Гриша помнил Винцу с баками; на гусара он не походил, на героя еще меньше. Но он сказал:
— Помню.
— Так вот: не узнал меня холуй! А я мимо хлева, мимо Викентия протащил две вязки корья, — ты знаешь, как хорошо горит сосновая кора, сухая. Ну, загорелась, как в день «лиго»! Прямо праздник!
Винца помолчал и закончил:
— После праздника нас всех — в тюрьму.
— И ты не горевал, не жалел потом?
— Жалел.
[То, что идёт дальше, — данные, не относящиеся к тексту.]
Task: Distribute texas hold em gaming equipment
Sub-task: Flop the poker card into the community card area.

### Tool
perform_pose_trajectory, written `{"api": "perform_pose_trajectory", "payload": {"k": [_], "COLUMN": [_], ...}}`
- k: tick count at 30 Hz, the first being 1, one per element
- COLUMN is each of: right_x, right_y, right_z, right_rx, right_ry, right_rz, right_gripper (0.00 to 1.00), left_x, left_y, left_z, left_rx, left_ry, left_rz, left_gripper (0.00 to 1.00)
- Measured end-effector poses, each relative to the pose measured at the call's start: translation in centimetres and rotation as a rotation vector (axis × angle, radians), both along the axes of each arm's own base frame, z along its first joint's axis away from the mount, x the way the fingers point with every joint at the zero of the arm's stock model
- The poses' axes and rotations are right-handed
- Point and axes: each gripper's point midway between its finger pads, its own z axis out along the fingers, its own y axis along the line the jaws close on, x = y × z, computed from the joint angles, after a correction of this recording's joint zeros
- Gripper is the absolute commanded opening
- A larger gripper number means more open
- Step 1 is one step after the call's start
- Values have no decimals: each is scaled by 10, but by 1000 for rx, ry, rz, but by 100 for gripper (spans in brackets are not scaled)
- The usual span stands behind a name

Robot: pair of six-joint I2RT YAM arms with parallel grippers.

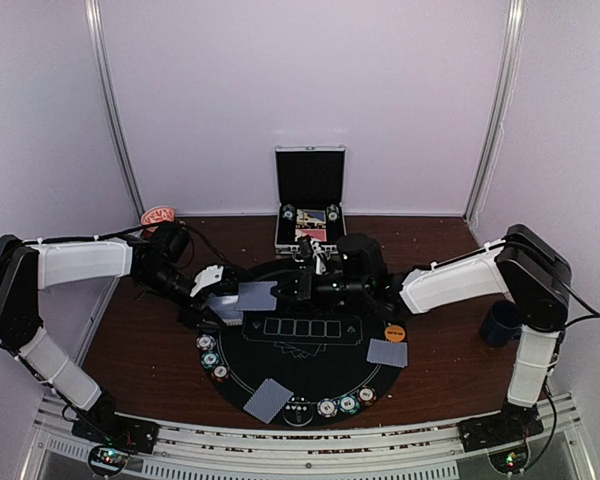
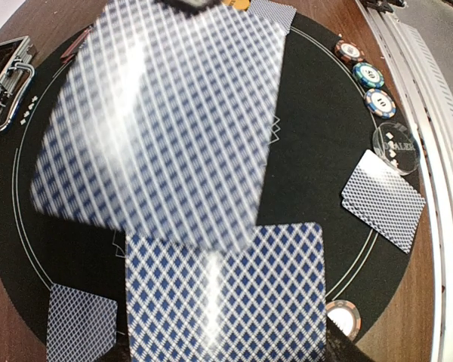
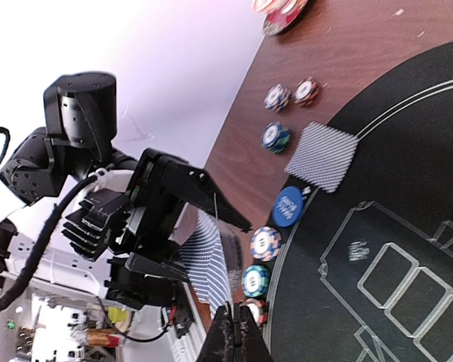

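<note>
The two hands meet tip to tip, each barring the other's way forward: the left hand (image 1: 225,298) is closed round a deck (image 2: 226,302), and the right hand (image 1: 283,290) pinches one card (image 2: 158,128) between them. Under the right hand the middle of the mat (image 1: 310,365) lies bare. Beyond it stands the open case (image 1: 310,195). Chips (image 1: 209,345) and a blue button (image 3: 288,207) crowd the mat's rim beneath the left hand.

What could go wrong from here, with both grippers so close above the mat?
1. The right gripper seems to pinch the card by one edge only, so it may slip or twist out.
2. The card overlaps the deck in the left gripper, so a second card might drag along.
3. The two grippers are very near each other and could collide.
</note>
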Motion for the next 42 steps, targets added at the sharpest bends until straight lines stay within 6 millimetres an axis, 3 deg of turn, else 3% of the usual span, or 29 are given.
{"api": "perform_pose_trajectory", "payload": {"k": [7,12,16,22,34,42], "right_x": [27,50,59,64,60,52], "right_y": [-36,-54,-57,-49,-21,-1], "right_z": [14,4,-5,-23,-36,-73], "right_rx": [-144,-336,-461,-626,-922,-1076], "right_ry": [-156,-266,-330,-415,-641,-743], "right_rz": [-148,-273,-314,-341,-412,-356], "right_gripper": [0,0,0,0,0,0], "left_x": [1,3,8,18,36,36], "left_y": [0,2,3,8,25,25], "left_z": [0,-2,-3,-4,-7,-7], "left_rx": [3,16,29,46,60,60], "left_ry": [-2,-13,-24,-40,-25,-19], "left_rz": [2,11,33,76,173,178], "left_gripper": [59,58,58,58,59,59]}}
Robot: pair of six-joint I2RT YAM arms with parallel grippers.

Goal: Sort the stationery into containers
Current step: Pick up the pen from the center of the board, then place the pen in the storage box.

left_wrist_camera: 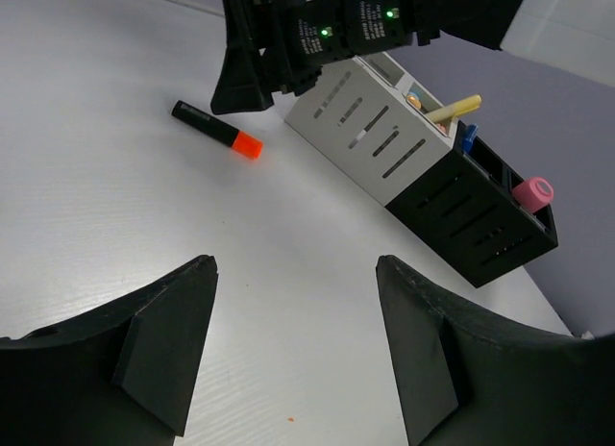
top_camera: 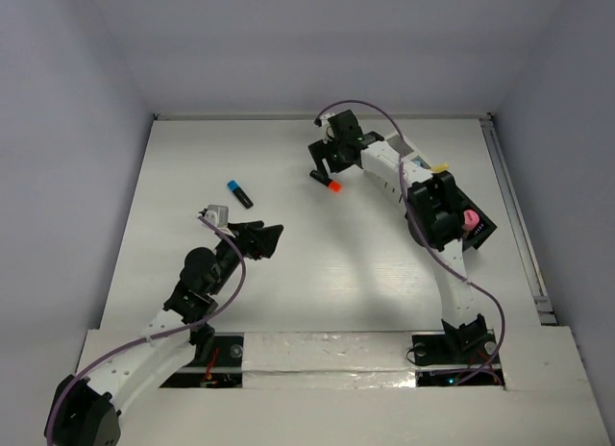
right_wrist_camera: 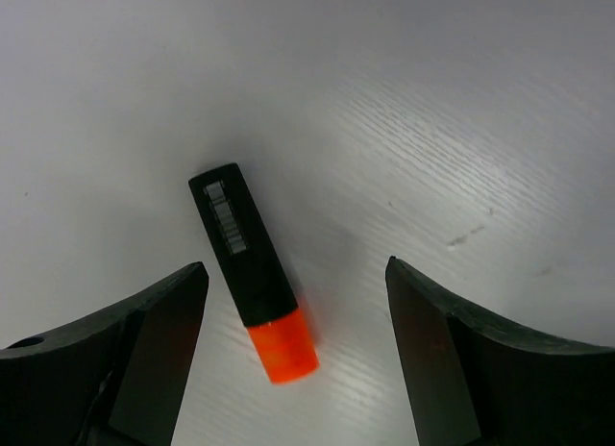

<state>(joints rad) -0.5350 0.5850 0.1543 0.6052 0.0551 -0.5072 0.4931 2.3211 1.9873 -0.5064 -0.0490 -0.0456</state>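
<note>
A black marker with an orange cap (right_wrist_camera: 252,268) lies flat on the white table, between the fingers of my open right gripper (right_wrist_camera: 296,266) and nearer the left finger, untouched. From above, this marker (top_camera: 328,184) lies just in front of the right gripper (top_camera: 325,169). A second black marker with a blue cap (top_camera: 239,193) lies to its left. My left gripper (left_wrist_camera: 296,268) hovers open over bare table with nothing between its fingers. The containers (left_wrist_camera: 423,172), white and black slatted boxes, hold a yellow marker (left_wrist_camera: 454,108), a blue-capped item (left_wrist_camera: 468,138) and a pink cylinder (left_wrist_camera: 531,193).
The right arm (top_camera: 423,201) stretches over the containers (top_camera: 480,230) in the top view and hides most of them. The table's right edge has a metal rail (top_camera: 519,225). The left gripper (top_camera: 261,239) sits mid-table, below the blue-capped marker.
</note>
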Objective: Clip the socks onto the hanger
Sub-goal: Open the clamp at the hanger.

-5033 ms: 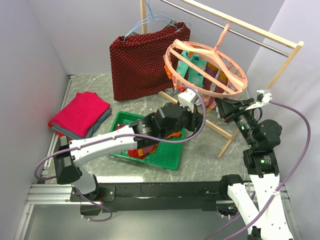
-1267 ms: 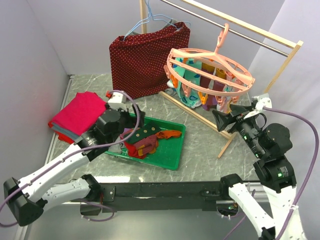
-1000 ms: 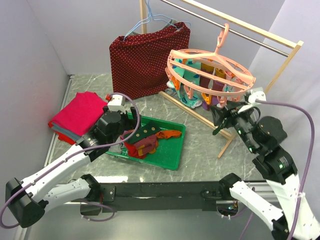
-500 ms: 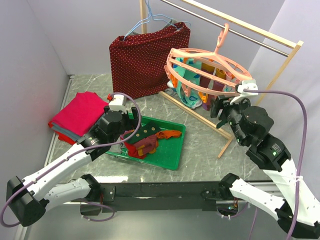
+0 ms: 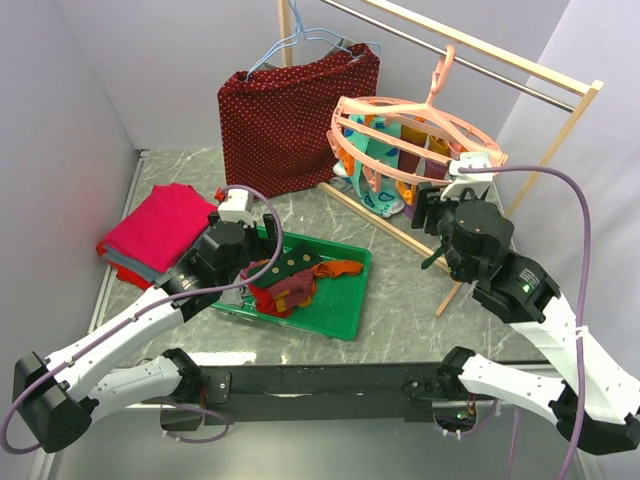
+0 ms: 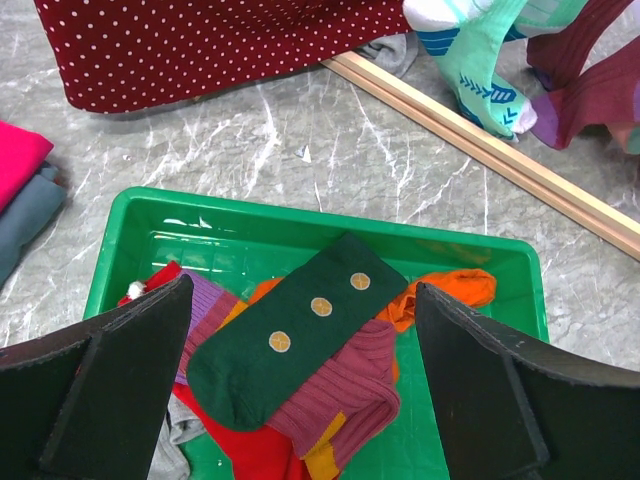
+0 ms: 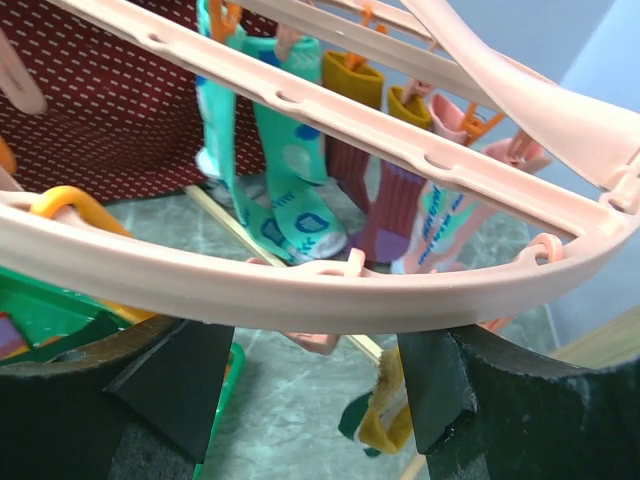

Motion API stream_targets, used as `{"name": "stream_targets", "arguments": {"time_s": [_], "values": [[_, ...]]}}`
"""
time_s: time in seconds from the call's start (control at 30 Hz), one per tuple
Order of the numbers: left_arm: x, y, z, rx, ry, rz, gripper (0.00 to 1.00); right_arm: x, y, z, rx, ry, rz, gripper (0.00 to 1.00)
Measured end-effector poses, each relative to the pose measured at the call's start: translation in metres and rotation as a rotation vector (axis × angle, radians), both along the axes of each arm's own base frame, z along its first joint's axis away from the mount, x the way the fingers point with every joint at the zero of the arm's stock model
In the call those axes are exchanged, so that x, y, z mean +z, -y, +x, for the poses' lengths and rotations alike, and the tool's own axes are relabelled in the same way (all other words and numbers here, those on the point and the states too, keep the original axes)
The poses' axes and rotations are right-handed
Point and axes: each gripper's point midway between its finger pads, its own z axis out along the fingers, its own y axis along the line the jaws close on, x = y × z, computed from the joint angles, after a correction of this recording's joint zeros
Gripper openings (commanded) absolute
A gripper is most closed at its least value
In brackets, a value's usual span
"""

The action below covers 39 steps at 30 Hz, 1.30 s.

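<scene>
Several socks lie heaped in the green tray (image 6: pixel 480 260): a dark green one with yellow dots (image 6: pixel 300 330) (image 5: pixel 290 262) on top, a purple-orange striped one (image 6: pixel 340 390), an orange one (image 6: pixel 450 290), red and grey beneath. My left gripper (image 6: pixel 300 300) (image 5: pixel 268 238) hovers open above that pile, touching nothing. The salmon-pink hanger (image 5: pixel 462 133) (image 7: pixel 300 285) hangs from the rack with several socks clipped on it. My right gripper (image 7: pixel 318 345) (image 5: pixel 428 205) sits just under its near rim. Its jaws stand apart on either side of a pink peg (image 7: pixel 320 342).
A wooden rack (image 5: pixel 560 85) carries the hanger; its base rail (image 6: pixel 480 150) runs behind the tray. A dark-red dotted cloth (image 5: pixel 285 120) hangs on a light-blue wire hanger (image 5: pixel 300 40). A folded pink stack (image 5: pixel 160 225) lies at the left. A green-yellow sock (image 7: pixel 385 420) dangles near the right finger.
My right gripper has risen and moved left up to the hanger's near rim, its jaws narrowing a little. The left arm, at the hanger earlier, now holds still over the tray.
</scene>
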Motion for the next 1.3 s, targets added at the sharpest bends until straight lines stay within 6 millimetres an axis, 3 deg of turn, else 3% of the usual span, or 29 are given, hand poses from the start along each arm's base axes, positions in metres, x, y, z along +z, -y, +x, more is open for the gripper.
{"name": "stream_targets", "arguments": {"time_s": [0.3, 0.9, 1.3], "values": [[0.000, 0.000, 0.000, -0.001, 0.000, -0.001, 0.96, 0.002, 0.007, 0.001, -0.080, -0.006, -0.037, 0.68], [0.000, 0.004, -0.002, -0.022, -0.004, -0.008, 0.96, 0.002, 0.011, 0.001, -0.123, -0.014, -0.021, 0.23], [0.008, 0.031, -0.011, -0.169, 0.008, -0.082, 0.96, 0.002, 0.009, -0.007, -0.063, 0.021, 0.117, 0.00]]}}
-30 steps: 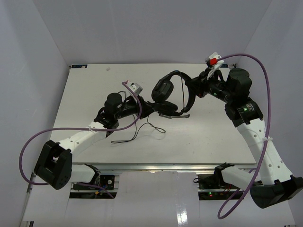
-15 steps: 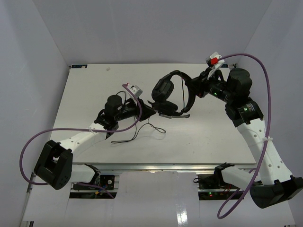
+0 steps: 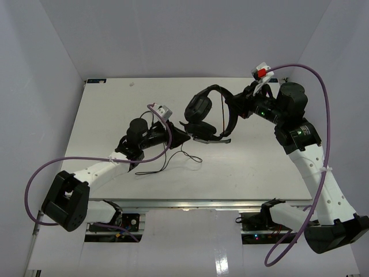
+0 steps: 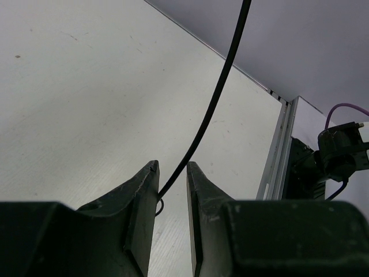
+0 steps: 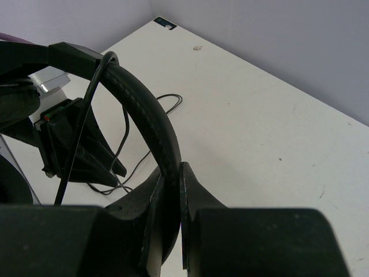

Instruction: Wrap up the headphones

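Observation:
The black headphones (image 3: 198,108) hang above the table's middle, earcups low on the left and headband (image 3: 222,92) arching right. My right gripper (image 3: 233,111) is shut on the headband, which shows clamped between its fingers in the right wrist view (image 5: 151,121). The thin black cord (image 3: 167,164) drops from the headset and lies in loose loops on the table. My left gripper (image 3: 185,134) sits just left of the lower earcup. In the left wrist view its jaws (image 4: 172,173) stand a little apart, and the cord (image 4: 213,98) runs up between them, resting against the left finger. The plugs are not visible.
Thick purple cables (image 3: 323,115) loop off both arms. White walls enclose the table (image 3: 104,109) on three sides. A metal rail (image 4: 277,150) runs along the table's edge. Slack cord loops (image 5: 167,101) lie on the table below the headset.
My left arm has drawn back slightly to the left and nearer, with the cord still between its fingers. The right arm and headphones have held still.

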Controlling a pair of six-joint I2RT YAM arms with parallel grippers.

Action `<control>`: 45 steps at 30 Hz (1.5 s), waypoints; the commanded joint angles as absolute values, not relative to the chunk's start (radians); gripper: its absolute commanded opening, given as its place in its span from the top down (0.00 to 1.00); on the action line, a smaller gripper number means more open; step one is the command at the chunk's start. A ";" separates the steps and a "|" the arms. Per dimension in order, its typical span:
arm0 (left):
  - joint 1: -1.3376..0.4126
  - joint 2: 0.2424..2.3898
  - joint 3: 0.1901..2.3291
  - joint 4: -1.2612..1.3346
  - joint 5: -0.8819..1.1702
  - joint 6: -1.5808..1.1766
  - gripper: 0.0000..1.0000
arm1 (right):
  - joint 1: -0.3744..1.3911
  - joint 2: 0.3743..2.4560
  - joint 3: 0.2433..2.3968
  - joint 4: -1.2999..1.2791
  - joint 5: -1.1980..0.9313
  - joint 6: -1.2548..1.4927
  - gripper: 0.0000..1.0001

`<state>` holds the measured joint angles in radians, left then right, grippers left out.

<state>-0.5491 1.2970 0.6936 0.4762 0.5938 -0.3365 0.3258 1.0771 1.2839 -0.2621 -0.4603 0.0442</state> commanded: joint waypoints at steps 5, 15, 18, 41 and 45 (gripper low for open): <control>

Поздно спалили бароново имение — вот об Этом и жалел. Надо было раньше.
Обычная шутливость вдруг оставила Винцу, он заговорил громко, сердито, мешая русскую речь с латышской. Но Гриша его понимал.
— Надо было браться за это, когда рабочие в городе поднялись. Не-ет, мы, видишь, всё думали… Всё раздумывали! Слушали: откуда гул идет?
— Значит, мужики виноваты?
— Виноватого найдут. Когда время наступит. Виноватый тот, из-за кого мы в темноте росли и жили… Железная дорога забастовала — тут бы и взяться нам за дело, землю делить: войск-то, чтоб нас карать, не на чем было подвезти. Нет, и тут мы всё прислушивались, куда дело повернет. Ну ничего ясно не понимали. Теперь-то поняли! Теперь уж мужик не тот. Бароны, правда, опять взяли власть над нами. Ну, не знаю, надолго ль. Не знаю!
Гриша, волнуясь, вставил:
— В городе тоже… у моего товарища, у лучшего друга моего, черносотенцы отца убили!
— Одна банда: черная сотня, бароны, богачи… Смотри, Грегор: вырастешь, всегда с народом будь!
— Буду!
Это вырвалось как клятва. И Гриша задохнулся от волнения.
Винца говорил:
— А что, нет в городе таких листов, где б все по правде объясняли народу? Попадали и нам раньше такие листы, а теперь не видать.
Гриша молчал, и Винца повторил:
— Слышь, не видал там этих листов? Ну, таких, какие, помнишь, в «Затишье» были наклеены на сарае, на колодце. Еще урядник тогда приезжал. Ну, что ж ты молчишь?… Спать захотел, уморился?
Не до сна было Грише. «Буду! Всегда буду с народом!»